**TASK BRIEF:** Copies of all lines containing the string "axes" are needed from the data below.

(PROVIDED MATERIAL begins)

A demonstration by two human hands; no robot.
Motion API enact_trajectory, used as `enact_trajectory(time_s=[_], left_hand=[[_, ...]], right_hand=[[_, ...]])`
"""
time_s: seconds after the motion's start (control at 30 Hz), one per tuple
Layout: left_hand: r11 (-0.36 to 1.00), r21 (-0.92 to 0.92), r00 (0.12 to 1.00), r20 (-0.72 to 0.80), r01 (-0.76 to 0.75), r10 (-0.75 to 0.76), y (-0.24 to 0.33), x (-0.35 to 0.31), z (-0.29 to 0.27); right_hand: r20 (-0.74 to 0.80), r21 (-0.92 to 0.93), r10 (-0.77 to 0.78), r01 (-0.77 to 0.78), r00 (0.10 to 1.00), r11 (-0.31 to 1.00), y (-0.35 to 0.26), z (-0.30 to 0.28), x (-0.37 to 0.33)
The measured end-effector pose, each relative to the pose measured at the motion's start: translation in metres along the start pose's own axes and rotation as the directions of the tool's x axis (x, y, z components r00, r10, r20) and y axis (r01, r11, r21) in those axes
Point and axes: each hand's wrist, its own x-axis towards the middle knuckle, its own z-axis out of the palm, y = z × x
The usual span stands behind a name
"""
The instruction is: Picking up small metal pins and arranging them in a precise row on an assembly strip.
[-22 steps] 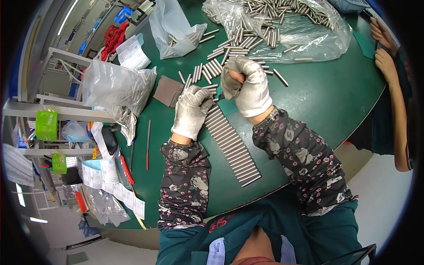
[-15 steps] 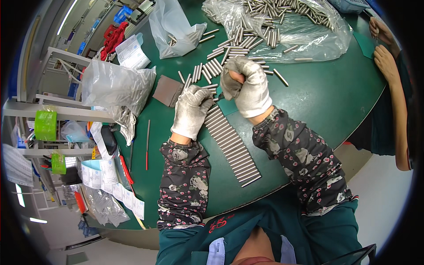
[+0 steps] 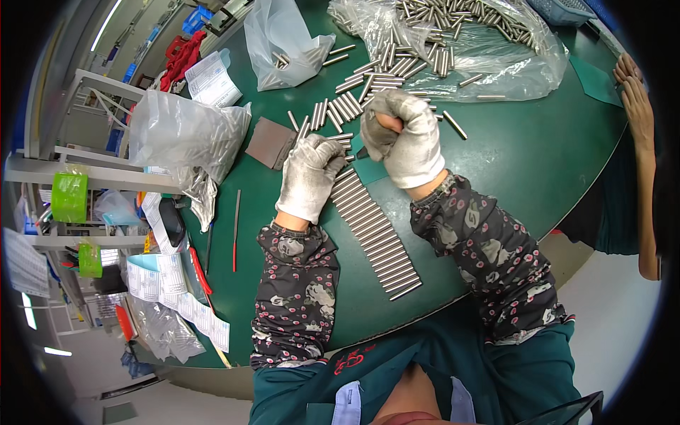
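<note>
Short metal pins [image 3: 375, 234] lie side by side in a long slanting row in front of me. At the row's far end is my left hand [image 3: 309, 173], in a whitish glove, its fingertips pinched together beside the pins. What it holds, if anything, is hidden. My right hand [image 3: 405, 138], also gloved, makes a fist to the right of the row's far end. A dark tip [image 3: 363, 152] sticks out under it, part of a tool mostly hidden in the fist. A green sheet [image 3: 371, 171] lies beneath my right hand.
Loose pins [image 3: 343, 106] and a clear bag of pins [image 3: 489, 64] lie beyond my hands. Left of them are a brown block [image 3: 270, 143], a plastic bag [image 3: 188, 134] and a thin red-handled file [image 3: 236, 234]. A co-worker's hands [image 3: 637, 106] rest at the right edge.
My right hand has shifted slightly right, drawing the dark tip away from the pins. My left hand stays nearly in place. The co-worker's hands have lowered and spread at the table edge.
</note>
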Motion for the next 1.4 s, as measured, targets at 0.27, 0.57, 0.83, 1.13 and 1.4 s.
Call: enact_trajectory(time_s=[0.27,0.57,0.83,1.13,1.4], left_hand=[[0.999,0.024,0.999,-0.011,0.031,-0.031,0.003,0.001,0.0],[0.999,0.021,1.0,-0.013,0.024,-0.024,0.002,0.001,-0.001],[0.999,0.005,0.999,-0.006,0.036,-0.036,0.003,0.001,-0.001],[1.0,0.009,1.0,-0.007,0.019,-0.019,0.001,0.002,0.001],[0.999,-0.04,0.999,-0.02,0.028,-0.029,0.001,0.001,-0.001]], right_hand=[[-0.012,-0.089,-0.023,0.022,1.0,0.996,0.002,0.001,-0.001],[-0.087,-0.069,0.009,-0.015,0.996,0.997,0.007,0.004,-0.002],[-0.084,-0.044,0.012,-0.015,0.996,0.999,0.007,0.003,-0.002],[-0.07,-0.093,-0.019,0.013,0.997,0.996,0.008,0.006,0.0],[-0.044,-0.066,0.016,-0.019,0.999,0.998,0.006,0.005,0.0]])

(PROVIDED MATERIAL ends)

**REPLY:**
The measured end-effector pose, each relative to the pose measured at the motion's start: translation in metres along the start pose's own axes and rotation as the directions of the tool's x axis (x, y, z components r00, r10, r20) and y axis (r01, r11, r21) in those axes
Point and axes: each hand's wrist, its own x-axis towards the middle knuckle, its own z-axis out of the palm, y = z × x

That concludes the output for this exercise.